Work instruction: Retype each line below precisely and omit all images.

Stored data:
=-=-=

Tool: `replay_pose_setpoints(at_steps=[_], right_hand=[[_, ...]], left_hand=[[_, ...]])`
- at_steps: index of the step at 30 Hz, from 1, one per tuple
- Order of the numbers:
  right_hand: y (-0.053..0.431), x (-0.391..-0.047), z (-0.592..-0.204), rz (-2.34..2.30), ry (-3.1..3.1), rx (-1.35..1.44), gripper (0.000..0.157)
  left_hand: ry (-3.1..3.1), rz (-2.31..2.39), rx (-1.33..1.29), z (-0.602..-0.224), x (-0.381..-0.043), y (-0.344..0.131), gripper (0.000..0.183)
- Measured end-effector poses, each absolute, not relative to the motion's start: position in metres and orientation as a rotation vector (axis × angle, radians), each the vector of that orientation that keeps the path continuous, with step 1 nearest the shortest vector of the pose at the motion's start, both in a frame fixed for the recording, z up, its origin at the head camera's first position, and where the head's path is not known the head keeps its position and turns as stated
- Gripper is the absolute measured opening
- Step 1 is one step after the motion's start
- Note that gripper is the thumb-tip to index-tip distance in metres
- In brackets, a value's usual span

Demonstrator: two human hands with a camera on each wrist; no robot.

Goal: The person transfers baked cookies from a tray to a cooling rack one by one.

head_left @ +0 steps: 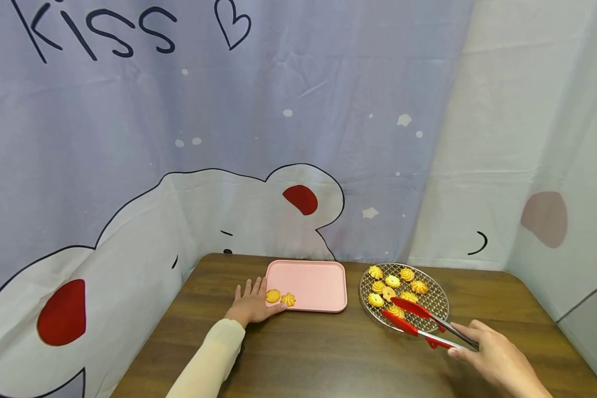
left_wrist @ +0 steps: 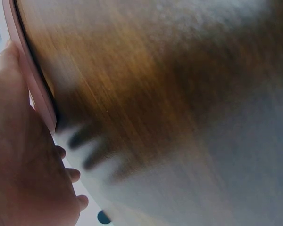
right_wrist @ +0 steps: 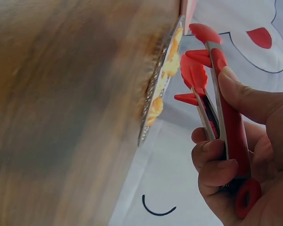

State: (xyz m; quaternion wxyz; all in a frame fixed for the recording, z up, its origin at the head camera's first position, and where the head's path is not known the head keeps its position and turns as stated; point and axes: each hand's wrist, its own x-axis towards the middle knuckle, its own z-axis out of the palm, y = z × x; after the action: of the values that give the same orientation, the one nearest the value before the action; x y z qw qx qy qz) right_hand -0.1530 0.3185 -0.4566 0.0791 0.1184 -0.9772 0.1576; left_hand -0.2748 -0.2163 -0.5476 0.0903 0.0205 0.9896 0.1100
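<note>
My left hand [head_left: 251, 307] rests at the left front corner of a pink tray [head_left: 318, 283], fingers spread and thumb along the front rim. Two golden cookies [head_left: 288, 299] lie in that corner, beside the thumb. In my right hand [head_left: 497, 354] I hold red-tipped metal tongs [right_wrist: 233, 122], gripped around the red handle with the thumb on top. The tongs' tips [head_left: 412, 307] are spread apart over the front of a round wire rack [head_left: 435, 304], overlapping some piped cookies [head_left: 406, 275] in the head view. Several cookies sit on the rack, mostly on its left half.
The brown wooden table [head_left: 298, 354] carries the tray and, to its right, the rack. A patterned curtain [head_left: 298, 127] with cartoon drawings hangs right behind the table's back edge and along both sides.
</note>
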Motion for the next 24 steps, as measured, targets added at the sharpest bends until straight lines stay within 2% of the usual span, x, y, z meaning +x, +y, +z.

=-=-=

Exercise output:
Tool: `replay_pose_setpoints(at_steps=[_], right_hand=[[_, ...]], left_hand=[[_, ...]])`
- at_steps: index of the step at 30 Hz, from 1, one per tuple
- Order of the numbers:
  right_hand: y (-0.053..0.431), x (-0.391..-0.047), z (-0.592..-0.204), rz (-2.34..2.30), ry (-3.1..3.1), rx (-1.35..1.44), gripper (0.000..0.157)
  left_hand: ry (-3.1..3.1), rz (-2.31..2.39), rx (-1.33..1.29), z (-0.602..-0.224), x (-0.381..-0.043), y (-0.344..0.131), gripper (0.000..0.183)
- Measured end-effector poses, each absolute, not relative to the motion's start: position in metres and orientation as a rotation vector (axis × angle, radians), each the vector of that orientation that keeps the path continuous, with step 1 nearest the shortest vector of the pose at the motion's start, both in a frame fixed for the recording, z up, its origin at the head camera's first position, and where the head's path is not known the head keeps its position and turns as stated
- Gripper is the absolute measured opening
- Step 1 is one step after the motion's start
- Note that gripper is the thumb-tip to index-tip distance in metres
- In brackets, a value's usual span

Demonstrator: two human hands with a camera on each wrist; no robot.

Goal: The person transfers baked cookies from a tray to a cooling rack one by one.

head_left @ +0 steps: 
left_wrist @ +0 steps: 
right_wrist @ +0 steps: 

State: (xyz m; quaternion wxyz; all in a frame fixed for the recording, z up, its origin at the head camera's first position, and where the head's path is not known the head keeps its position and turns as stated; point and axes: each hand's wrist, its own x-axis towards the middle knuckle, its own z-axis out of the palm, y = z × x; after the action: of the values that give the same orientation, the one nearest the value before the action; x y z qw qx qy qz) right_hand -0.1530 0.3185 -0.4566 0.0791 0.1184 -0.9772 0.1576; left_hand -0.2748 -0.2163 -0.5476 0.0903 0.0205 0.9896 0.1100
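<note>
My left hand [head_left: 251, 307] rests at the left front corner of a pink tray [head_left: 318, 283], fingers spread and thumb along the front rim. Two golden cookies [head_left: 288, 299] lie in that corner, beside the thumb. In my right hand [head_left: 497, 354] I hold red-tipped metal tongs [right_wrist: 233, 122], gripped around the red handle with the thumb on top. The tongs' tips [head_left: 412, 307] are spread apart over the front of a round wire rack [head_left: 435, 304], overlapping some piped cookies [head_left: 406, 275] in the head view. Several cookies sit on the rack, mostly on its left half.
The brown wooden table [head_left: 298, 354] carries the tray and, to its right, the rack. A patterned curtain [head_left: 298, 127] with cartoon drawings hangs right behind the table's back edge and along both sides.
</note>
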Motion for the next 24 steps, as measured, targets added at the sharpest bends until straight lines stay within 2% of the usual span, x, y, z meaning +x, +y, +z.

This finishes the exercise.